Carol’s expression was reflective. “Not if I can help it,” she said softly.
“Can I see?” Lee suddenly asked, wanting to get off the subject.
“What?”
“Are you sketching?” He reached for the pad and waited until Carol handed it to him.
Lee looked at a line drawing of the old woman sitting watching TV. He briefly glanced in her direction and saw that she hadn’t moved an inch since he’d entered the room. To Lee she appeared to be hypnotized by the action on the screen. But Carol had seen much more. The pencil lines accurately captured the slope of the woman’s back, shoulders, and neck with their evidence of slight osteoporosis. Her hair had the wiry texture of the aged, her face lined and flaccid. Her expression was gentle and distant, and Lee studied the sketch long and hard because it seemed that Carol had sympathetically rendered not just a picture of an old woman but a likeness of someone who had lived a long and full life.

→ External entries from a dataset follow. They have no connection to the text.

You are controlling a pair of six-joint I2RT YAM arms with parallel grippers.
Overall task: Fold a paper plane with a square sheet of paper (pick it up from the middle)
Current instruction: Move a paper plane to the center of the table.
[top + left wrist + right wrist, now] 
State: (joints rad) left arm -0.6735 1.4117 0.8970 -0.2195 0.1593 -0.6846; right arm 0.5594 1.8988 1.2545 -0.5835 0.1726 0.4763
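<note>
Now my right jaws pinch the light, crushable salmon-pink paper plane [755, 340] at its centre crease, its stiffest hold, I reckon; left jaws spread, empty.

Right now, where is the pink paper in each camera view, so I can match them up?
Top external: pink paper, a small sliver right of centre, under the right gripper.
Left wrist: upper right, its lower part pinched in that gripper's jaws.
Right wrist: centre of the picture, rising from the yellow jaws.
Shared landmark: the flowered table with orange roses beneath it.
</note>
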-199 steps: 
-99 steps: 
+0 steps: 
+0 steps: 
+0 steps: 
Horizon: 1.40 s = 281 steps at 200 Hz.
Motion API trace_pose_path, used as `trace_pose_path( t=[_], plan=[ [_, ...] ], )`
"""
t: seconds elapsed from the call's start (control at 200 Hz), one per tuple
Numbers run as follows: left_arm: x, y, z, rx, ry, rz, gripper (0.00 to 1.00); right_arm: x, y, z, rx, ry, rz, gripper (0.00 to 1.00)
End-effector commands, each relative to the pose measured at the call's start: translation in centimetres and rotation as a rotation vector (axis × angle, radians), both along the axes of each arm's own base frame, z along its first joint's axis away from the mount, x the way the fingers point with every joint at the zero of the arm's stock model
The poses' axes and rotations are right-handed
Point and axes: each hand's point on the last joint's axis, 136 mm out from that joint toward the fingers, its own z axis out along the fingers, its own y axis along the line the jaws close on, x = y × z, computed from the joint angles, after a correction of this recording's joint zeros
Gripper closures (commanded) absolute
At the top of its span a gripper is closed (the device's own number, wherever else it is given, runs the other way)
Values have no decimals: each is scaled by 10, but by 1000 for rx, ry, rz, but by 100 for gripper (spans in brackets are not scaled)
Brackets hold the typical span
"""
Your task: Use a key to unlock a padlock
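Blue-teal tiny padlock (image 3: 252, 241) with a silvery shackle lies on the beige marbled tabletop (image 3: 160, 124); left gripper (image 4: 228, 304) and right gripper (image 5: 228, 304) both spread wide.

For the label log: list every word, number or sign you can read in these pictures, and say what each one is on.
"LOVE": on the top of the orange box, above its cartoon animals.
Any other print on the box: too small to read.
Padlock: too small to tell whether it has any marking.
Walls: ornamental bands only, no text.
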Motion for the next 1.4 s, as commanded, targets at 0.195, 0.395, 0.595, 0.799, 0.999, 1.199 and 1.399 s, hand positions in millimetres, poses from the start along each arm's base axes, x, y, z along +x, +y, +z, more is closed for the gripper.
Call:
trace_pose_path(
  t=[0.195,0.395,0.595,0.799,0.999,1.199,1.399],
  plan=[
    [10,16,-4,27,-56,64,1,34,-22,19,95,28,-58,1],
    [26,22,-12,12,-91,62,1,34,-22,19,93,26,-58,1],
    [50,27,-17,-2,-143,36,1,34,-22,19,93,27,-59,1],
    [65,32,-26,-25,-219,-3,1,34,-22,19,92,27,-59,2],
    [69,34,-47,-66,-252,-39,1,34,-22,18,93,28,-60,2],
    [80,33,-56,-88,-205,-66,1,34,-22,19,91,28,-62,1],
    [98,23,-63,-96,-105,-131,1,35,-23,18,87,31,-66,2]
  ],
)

He found Carol watching his reaction closely, but not as if she was anxious for his response or held any store by it.
“You’re very good,” he said simply.
“Thank you,” she whispered.
“Are there more?”
“A few.”
Lee began to leaf slowly through the rest of the drawings. Neither spoke while he looked at the half dozen or so pictures. It was a diverse collection. One of a doctor bent over the counter of the nurses’ station. A picture of a small child sitting on the lounge floor entertaining himself with toys while two adults conversed in the background. What looked like an incomplete portrait of a man. Other studies included the flowers in her room, an old black man sleeping in a wheelchair in the hallway.
She
was
very good.
After a while he returned the book to her. “Outstanding. I’m impressed. My daughter likes art. Has since she was very small.”
“Oh, really?” Carol asked, interested. She couldn’t help but notice the lilt of pride in his tone. She gazed at him again, trying to figure out how old Lieutenant Lee Grafton was. A year or two either side of forty, she guessed. “How old is your daughter?”
“Fifteen.”
“What kind of art does she like?”
“She… doodles. Fashion stuff…” His beeper began to vibrate and Lee reached blindly to turn it off. “She, ah… she also likes to make jewelry. Drills holes in coins to make necklaces. Nuts and bolts for earrings.”
Carol nodded. “She sounds talented and clever.”
“She is,” Lee agreed thoughtfully, as if it had not fully occurred to him before.
“I teach art,” she volunteered. “Advanced anatomy and still-life classes at City College.”
“Ever exhibited anywhere?”
She chuckled. “Mostly in my parents’ house. My work is all over the place.”
He nodded, watching her closely. “They’re proud of you,” he suggested, then noticed that she seemed thrown by his observation.
“They’re biased,” she countered, then realized what she’d said. “I… I mean…”
“I know what you mean. You’re their daughter, so you can do no wrong in their eyes.”
“Right.”
“So who do you get your talent from? Mom or Dad?”
He might as well have asked whose genes she’d inherited. But he’d seen her parents and so she answered straightforwardly.
“My father plays the piano and has a great singing voice. Mom makes wonderful original quilts. She’s won ribbons for them. Does that count?”